Aujourd'hui, nous regardons avec une telle inquiétude le monde réduit à un hôpital de campagne, plein de terribles souffrances, cachées, peu consolées parce que trop d'individualisme régit la vie et dissipe l'amour. Nous rendons grâce pour le charisme de la Communauté, qui grandit avec nous, qui n'est pas une géométrie ou un laboratoire ou une distillation de conseils, mais qui est une histoire humaine qui, précisément parce qu'elle n'est que don, grandit avec nous toujours, est grâce tellement plus grande que notre misère. En ce temps de pandémie, nous vivons la joie d'être ses enfants, de défendre les plus faibles, de ne laisser personne derrière. Combien de Naboth sont victimes de l'arrogance d'Achab et n'ont personne pour les défendre. Et la Communauté ne cesse de nous aider à vivre cet amour désarmé qui vainc les armes, le seul qui sauve l'œil pour continuer à voir, qui vainc la force - inquiétante - du mal avec l'amour qui est possible à tous. Aimons nos ennemis car seul l'amour nous fait voir dans l'étranger, dans le danger, dans la menace, notre frère !  Dans un monde où règne une telle inimitié, qui devient violente comme cela arrive toujours avec l'égocentrisme individuel ou de groupe, si nous aimons ceux qui nous aiment, les nôtres ou ceux qui nous servent, quelle récompense obtiendrons-nous ? La récompense n'est pas nos mérites ! C'est l'amour que vous recevez du Seigneur et des autres qui est la récompense et ce sont eux qui vous la donnent, pas vous qui la calculez ou l'imposez ! Si nous saluons ceux qui nous saluent, que faisons-nous d'extraordinaire ? Nous ne sommes pas des phénomènes, mais des mendiants remplis d'amour, qui saluent les premiers parce que c'est la façon de montrer de l'intérêt, de donner de l'attention, de vaincre l'indifférence et la condamnation de l'étrangeté. L'indifférence repousse. Les salutations attirent. L'invitation est unique et s'adresse à tous, aux petits qui réalisent les grandes choses de la jeunesse pour la paix, aux personnes âgées qui ne cessent de rêver, aux adultes qui se libèrent de la loi fluide et envahissante du "pense par toi-même", du "sauve-toi toi-même" : sois parfait comme ton Père céleste est parfait. Parfait ? Nous sommes pécheurs et nous le restons mais nous cherchons un amour plein, libre de tant d'obsessions car Dieu a un regard capable de voir nos mesquineries mais aussi ce petit brin de générosité qui est là.

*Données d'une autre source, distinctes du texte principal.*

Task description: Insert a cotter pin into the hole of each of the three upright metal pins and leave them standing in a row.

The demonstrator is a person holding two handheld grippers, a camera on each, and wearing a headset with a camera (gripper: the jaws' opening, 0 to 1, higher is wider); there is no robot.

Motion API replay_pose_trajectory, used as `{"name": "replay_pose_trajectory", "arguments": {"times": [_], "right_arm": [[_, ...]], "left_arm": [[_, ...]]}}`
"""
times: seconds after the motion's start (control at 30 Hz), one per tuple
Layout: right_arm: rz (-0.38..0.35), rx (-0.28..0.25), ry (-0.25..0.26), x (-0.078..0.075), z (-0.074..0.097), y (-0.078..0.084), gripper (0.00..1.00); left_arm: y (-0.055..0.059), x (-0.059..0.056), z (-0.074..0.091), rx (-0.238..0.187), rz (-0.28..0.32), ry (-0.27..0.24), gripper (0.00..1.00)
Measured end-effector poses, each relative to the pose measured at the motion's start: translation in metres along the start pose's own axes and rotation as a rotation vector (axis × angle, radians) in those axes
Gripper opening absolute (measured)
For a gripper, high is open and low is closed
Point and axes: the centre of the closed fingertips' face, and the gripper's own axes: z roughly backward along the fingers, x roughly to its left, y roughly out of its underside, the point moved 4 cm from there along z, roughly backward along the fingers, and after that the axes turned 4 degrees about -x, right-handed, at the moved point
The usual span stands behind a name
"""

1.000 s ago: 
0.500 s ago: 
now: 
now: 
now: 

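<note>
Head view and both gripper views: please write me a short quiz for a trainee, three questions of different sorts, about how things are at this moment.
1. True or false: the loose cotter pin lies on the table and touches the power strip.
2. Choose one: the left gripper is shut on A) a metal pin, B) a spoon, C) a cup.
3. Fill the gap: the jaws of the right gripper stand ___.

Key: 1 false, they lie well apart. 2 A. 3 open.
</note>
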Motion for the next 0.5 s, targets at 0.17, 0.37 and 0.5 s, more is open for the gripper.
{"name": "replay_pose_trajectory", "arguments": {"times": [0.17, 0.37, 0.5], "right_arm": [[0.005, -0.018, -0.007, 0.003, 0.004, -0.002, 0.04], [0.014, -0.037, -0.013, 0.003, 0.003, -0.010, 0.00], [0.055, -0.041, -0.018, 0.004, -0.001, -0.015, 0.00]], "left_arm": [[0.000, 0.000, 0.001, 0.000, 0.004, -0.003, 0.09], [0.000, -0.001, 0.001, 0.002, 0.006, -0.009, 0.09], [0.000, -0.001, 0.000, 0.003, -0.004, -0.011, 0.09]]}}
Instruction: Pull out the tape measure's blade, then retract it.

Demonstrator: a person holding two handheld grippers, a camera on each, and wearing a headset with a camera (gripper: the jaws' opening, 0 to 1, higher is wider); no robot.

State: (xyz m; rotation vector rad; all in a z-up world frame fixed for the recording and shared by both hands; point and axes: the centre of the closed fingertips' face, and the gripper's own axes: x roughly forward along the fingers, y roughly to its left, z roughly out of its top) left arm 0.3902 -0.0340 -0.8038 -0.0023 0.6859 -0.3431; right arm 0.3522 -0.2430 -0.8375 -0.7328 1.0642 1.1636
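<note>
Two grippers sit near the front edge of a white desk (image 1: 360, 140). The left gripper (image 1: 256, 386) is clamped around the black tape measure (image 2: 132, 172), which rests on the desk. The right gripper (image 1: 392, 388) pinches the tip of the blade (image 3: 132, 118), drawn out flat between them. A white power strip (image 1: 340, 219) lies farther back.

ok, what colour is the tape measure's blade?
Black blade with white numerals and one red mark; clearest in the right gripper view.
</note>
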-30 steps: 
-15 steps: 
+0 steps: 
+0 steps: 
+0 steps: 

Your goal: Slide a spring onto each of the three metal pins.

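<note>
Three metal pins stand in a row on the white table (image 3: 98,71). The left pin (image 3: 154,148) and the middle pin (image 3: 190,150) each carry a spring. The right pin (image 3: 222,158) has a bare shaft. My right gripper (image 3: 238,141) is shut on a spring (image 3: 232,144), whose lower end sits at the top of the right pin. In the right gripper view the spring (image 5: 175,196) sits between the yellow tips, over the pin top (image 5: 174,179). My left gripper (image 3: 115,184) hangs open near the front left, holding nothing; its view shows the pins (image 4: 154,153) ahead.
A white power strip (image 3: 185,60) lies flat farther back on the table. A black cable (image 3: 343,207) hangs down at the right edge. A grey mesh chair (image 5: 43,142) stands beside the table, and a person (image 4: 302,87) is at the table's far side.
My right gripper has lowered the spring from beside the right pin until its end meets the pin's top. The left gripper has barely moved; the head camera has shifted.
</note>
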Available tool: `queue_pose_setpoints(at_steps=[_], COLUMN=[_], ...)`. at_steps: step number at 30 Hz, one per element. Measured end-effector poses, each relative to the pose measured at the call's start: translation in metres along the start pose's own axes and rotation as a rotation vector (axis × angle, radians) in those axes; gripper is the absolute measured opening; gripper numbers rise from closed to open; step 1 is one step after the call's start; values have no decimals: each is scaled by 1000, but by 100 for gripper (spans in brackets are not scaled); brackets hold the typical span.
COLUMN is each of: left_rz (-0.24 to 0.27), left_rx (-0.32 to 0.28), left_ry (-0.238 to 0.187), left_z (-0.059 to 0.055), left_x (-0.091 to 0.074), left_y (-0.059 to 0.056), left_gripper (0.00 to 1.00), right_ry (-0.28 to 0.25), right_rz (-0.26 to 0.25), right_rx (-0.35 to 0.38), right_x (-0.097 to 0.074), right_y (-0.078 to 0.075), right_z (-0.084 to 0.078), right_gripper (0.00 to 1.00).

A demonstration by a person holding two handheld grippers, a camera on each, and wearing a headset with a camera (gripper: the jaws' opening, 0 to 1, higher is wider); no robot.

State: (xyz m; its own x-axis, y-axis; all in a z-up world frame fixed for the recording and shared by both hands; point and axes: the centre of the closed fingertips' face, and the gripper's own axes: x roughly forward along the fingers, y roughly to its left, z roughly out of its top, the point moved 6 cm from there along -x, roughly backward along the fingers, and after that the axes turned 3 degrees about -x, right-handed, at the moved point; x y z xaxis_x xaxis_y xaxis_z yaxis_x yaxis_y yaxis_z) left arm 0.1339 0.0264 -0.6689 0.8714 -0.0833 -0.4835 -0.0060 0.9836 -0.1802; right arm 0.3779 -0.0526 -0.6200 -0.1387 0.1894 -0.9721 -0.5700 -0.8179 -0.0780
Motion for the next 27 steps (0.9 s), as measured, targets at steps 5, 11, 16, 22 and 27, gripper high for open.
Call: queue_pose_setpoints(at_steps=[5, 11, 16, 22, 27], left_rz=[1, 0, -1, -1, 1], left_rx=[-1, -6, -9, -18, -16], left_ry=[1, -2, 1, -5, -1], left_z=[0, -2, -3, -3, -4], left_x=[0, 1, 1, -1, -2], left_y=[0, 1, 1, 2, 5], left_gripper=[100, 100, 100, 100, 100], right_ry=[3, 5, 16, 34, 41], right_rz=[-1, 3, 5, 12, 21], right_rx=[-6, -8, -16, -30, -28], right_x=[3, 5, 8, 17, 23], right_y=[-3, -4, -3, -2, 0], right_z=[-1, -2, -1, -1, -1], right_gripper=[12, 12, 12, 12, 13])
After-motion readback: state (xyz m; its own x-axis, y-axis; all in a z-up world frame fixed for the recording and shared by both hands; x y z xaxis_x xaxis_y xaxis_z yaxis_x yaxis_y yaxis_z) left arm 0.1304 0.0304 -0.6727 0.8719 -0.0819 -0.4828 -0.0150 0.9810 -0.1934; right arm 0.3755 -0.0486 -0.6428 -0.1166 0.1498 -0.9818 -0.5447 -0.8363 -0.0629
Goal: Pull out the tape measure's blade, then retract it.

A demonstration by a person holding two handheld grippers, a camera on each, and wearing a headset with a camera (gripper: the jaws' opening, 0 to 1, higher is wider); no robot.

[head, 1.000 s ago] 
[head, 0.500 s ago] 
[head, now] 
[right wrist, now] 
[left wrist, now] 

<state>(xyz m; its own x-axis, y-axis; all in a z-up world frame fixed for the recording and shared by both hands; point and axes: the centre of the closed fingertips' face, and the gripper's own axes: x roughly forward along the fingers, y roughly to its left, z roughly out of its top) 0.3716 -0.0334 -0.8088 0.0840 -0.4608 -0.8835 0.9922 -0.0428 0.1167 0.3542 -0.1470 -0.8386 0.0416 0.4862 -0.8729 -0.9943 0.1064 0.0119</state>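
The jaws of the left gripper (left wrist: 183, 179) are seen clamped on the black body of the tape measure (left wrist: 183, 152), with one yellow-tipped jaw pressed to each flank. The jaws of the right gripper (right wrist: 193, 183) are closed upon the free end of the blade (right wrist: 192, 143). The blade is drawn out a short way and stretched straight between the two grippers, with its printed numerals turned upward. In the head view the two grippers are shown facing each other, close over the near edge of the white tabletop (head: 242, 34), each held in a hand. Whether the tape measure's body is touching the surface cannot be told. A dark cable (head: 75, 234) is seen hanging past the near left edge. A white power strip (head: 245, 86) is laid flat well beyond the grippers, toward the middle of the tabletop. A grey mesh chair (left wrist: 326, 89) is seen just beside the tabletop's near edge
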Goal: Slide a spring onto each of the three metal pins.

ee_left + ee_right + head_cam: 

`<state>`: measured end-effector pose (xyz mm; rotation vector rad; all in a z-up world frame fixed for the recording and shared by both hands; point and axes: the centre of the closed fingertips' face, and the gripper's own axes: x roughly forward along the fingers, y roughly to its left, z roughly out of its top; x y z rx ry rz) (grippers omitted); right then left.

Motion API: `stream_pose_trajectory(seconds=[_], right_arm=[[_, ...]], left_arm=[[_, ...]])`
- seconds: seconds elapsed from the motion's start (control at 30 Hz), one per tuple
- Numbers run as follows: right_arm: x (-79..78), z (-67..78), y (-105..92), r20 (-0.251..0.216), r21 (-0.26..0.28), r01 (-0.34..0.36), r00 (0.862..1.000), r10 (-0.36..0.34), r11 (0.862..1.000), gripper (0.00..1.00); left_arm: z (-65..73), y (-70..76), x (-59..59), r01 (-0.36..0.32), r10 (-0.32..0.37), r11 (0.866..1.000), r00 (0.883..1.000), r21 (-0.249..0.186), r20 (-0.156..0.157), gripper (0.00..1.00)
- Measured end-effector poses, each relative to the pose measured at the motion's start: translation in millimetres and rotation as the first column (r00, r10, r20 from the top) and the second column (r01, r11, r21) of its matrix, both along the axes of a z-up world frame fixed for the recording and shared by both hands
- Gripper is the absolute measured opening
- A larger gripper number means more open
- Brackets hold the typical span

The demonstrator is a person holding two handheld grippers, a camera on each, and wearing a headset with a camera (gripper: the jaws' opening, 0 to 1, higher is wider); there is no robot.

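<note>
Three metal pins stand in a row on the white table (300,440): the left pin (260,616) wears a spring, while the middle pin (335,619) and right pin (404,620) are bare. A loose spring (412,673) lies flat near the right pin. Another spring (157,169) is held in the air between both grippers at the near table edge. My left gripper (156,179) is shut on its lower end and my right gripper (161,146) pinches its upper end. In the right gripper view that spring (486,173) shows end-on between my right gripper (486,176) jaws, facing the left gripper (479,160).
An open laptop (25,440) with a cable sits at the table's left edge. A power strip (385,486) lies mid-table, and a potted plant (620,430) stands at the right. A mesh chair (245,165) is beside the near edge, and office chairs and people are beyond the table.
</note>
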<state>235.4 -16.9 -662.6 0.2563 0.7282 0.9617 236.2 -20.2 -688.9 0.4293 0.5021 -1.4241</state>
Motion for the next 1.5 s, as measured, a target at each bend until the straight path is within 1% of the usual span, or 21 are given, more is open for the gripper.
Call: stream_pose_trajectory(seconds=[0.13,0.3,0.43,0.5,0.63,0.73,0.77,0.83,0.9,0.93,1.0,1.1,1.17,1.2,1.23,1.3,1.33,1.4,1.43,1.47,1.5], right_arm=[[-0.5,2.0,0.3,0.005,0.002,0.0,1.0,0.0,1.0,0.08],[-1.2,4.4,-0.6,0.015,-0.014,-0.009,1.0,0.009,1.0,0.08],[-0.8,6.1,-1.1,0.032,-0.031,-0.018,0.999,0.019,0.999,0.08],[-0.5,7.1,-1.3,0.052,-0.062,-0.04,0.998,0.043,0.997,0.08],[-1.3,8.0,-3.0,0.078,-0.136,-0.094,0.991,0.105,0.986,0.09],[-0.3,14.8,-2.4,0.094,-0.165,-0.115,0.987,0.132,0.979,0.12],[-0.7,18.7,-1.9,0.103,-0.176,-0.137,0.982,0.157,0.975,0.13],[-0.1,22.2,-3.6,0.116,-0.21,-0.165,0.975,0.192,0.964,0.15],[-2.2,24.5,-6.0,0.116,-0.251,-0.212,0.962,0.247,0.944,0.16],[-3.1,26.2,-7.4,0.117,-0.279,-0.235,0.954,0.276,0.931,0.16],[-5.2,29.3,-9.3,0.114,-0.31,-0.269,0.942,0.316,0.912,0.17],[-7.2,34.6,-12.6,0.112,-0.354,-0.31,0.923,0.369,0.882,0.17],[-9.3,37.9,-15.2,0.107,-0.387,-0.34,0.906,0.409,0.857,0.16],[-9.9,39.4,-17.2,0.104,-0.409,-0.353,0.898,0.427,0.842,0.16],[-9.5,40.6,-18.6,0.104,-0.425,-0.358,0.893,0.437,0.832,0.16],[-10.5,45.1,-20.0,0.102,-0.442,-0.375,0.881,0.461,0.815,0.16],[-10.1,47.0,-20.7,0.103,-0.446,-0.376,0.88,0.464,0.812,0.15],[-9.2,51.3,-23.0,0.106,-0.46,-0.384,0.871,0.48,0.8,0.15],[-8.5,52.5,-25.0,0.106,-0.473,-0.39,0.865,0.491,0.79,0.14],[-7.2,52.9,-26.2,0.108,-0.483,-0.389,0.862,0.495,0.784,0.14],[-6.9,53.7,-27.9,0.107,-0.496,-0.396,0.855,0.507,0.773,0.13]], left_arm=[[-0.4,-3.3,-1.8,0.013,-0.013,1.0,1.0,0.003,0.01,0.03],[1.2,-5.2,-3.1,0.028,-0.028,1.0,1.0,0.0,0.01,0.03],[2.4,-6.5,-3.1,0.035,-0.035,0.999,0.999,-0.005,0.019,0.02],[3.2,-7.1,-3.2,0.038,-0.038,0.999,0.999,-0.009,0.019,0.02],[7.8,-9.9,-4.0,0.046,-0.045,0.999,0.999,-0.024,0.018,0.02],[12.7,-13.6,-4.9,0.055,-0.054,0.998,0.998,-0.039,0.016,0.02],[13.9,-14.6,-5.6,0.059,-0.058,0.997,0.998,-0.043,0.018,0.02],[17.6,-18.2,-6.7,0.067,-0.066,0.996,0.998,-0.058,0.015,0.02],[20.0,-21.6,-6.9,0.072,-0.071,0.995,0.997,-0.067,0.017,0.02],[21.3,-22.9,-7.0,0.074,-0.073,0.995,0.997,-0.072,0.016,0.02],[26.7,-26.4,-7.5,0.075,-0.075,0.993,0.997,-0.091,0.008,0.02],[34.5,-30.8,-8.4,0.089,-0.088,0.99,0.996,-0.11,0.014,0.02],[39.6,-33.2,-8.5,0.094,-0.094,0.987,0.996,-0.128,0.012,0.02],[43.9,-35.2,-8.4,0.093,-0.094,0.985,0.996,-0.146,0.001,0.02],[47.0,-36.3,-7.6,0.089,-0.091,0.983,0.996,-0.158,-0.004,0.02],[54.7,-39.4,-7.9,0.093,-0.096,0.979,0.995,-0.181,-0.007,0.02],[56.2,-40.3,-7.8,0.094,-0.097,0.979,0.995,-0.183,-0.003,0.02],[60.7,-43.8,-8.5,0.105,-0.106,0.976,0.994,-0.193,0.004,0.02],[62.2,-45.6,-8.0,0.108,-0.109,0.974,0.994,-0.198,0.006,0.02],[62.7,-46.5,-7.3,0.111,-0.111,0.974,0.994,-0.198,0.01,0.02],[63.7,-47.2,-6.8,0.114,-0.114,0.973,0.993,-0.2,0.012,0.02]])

Nous cherchons un Évangile heureux et un amour radical, inspiré par l'Esprit qui est joie, ouvrant nos yeux sur le monde et sur les pauvres. Que le Seigneur accorde à la Communauté, dans tant d'individualisme et de solitude, d'être une maison accueillante d'amour pour tous, en particulier pour les pauvres. La Maison de Dieu. Ainsi soit-il.